**Exercise objective:** In the listing below, find every line containing "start" and copy it out.

**Record extracts:**

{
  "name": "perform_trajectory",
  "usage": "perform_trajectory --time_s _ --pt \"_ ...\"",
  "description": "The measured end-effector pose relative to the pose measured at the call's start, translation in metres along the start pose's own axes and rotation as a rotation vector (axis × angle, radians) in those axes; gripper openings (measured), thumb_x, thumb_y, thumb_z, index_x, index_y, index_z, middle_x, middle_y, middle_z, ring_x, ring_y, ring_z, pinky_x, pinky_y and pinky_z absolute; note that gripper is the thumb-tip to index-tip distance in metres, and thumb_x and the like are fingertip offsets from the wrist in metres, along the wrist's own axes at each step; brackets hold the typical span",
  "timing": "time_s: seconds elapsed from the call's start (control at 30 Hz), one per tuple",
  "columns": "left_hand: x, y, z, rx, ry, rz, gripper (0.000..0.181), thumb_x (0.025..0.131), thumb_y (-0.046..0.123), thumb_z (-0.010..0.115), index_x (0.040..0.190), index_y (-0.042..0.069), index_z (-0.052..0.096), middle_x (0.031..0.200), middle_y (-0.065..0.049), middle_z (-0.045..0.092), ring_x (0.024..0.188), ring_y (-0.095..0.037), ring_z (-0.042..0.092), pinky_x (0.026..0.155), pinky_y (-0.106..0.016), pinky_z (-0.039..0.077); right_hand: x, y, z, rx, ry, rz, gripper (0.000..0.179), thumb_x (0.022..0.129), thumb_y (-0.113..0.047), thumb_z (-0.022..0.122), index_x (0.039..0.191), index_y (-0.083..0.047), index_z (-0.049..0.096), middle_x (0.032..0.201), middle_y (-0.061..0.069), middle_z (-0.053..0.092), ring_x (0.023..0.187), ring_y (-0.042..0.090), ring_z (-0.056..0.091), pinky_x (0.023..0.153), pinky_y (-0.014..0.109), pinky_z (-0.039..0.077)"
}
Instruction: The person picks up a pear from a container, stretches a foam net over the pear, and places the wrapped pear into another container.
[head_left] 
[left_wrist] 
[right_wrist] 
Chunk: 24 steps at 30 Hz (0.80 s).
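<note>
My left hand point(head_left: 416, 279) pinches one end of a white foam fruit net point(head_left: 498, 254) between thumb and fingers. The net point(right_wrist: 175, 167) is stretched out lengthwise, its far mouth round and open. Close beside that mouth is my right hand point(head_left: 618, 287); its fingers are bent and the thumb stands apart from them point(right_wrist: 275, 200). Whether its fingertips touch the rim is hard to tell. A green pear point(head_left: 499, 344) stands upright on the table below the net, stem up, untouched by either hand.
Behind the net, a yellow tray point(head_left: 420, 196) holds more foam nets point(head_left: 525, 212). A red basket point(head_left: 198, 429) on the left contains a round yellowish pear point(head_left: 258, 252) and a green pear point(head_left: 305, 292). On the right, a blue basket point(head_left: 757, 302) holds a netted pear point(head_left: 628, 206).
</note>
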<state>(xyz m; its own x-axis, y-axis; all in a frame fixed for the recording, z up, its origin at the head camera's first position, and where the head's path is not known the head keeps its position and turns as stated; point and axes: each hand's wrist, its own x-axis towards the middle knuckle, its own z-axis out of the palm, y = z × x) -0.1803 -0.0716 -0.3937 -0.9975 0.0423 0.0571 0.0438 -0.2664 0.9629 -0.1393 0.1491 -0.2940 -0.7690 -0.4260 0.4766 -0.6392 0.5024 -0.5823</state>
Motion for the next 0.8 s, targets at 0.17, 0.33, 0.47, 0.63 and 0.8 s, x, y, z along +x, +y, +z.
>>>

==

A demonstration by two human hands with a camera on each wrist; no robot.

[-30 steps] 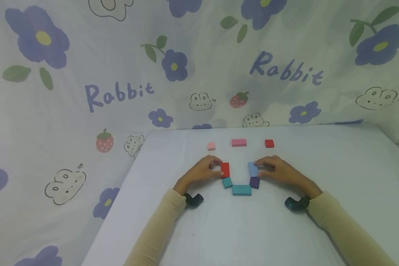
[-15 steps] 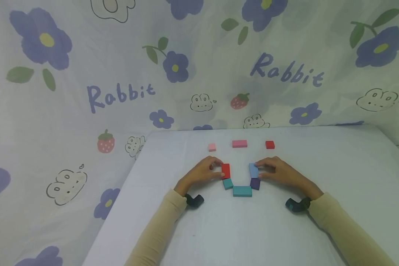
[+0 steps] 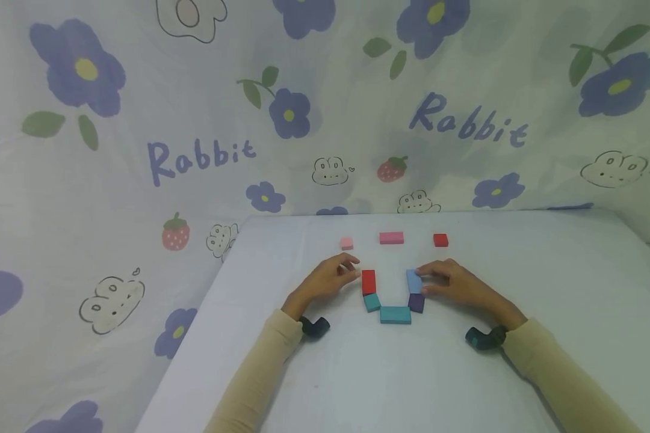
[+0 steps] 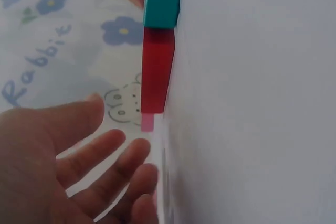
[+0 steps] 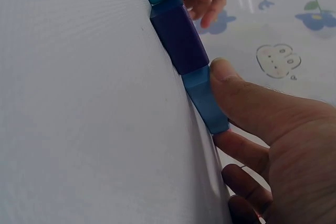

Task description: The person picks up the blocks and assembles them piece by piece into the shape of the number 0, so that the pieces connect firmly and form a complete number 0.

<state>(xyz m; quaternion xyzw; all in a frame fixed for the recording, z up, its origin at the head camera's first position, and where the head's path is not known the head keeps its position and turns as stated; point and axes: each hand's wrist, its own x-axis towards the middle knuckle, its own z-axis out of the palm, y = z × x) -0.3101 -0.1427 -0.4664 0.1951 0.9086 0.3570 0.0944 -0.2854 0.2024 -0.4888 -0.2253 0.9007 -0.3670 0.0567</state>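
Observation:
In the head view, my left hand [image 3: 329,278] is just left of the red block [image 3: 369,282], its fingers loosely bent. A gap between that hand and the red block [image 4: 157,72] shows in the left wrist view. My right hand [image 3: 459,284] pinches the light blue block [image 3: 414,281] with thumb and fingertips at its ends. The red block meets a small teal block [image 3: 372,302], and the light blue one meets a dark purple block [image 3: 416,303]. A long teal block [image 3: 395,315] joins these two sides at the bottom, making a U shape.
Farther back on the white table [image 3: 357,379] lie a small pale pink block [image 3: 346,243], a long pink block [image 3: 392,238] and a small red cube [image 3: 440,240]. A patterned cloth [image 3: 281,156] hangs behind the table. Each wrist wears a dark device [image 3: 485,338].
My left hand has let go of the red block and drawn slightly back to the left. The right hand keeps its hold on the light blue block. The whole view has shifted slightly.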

**Output for this task:**
  "description": "The measured end-effector pose relative to the pose measured at the call's start, translation in metres along the start pose's own axes and rotation as a rotation vector (axis × angle, radians) in those axes; gripper openings (measured), thumb_x, thumb_y, thumb_z, index_x, index_y, index_z, middle_x, middle_y, middle_z, ring_x, ring_y, ring_z, pinky_x, pinky_y and pinky_z absolute; note that gripper is the thumb-tip to index-tip distance in metres, and thumb_x and the like are fingertip offsets from the wrist in metres, along the wrist's own axes at each step; brackets hold the typical span",
  "timing": "time_s: seconds elapsed from the call's start (control at 30 Hz), one per tuple",

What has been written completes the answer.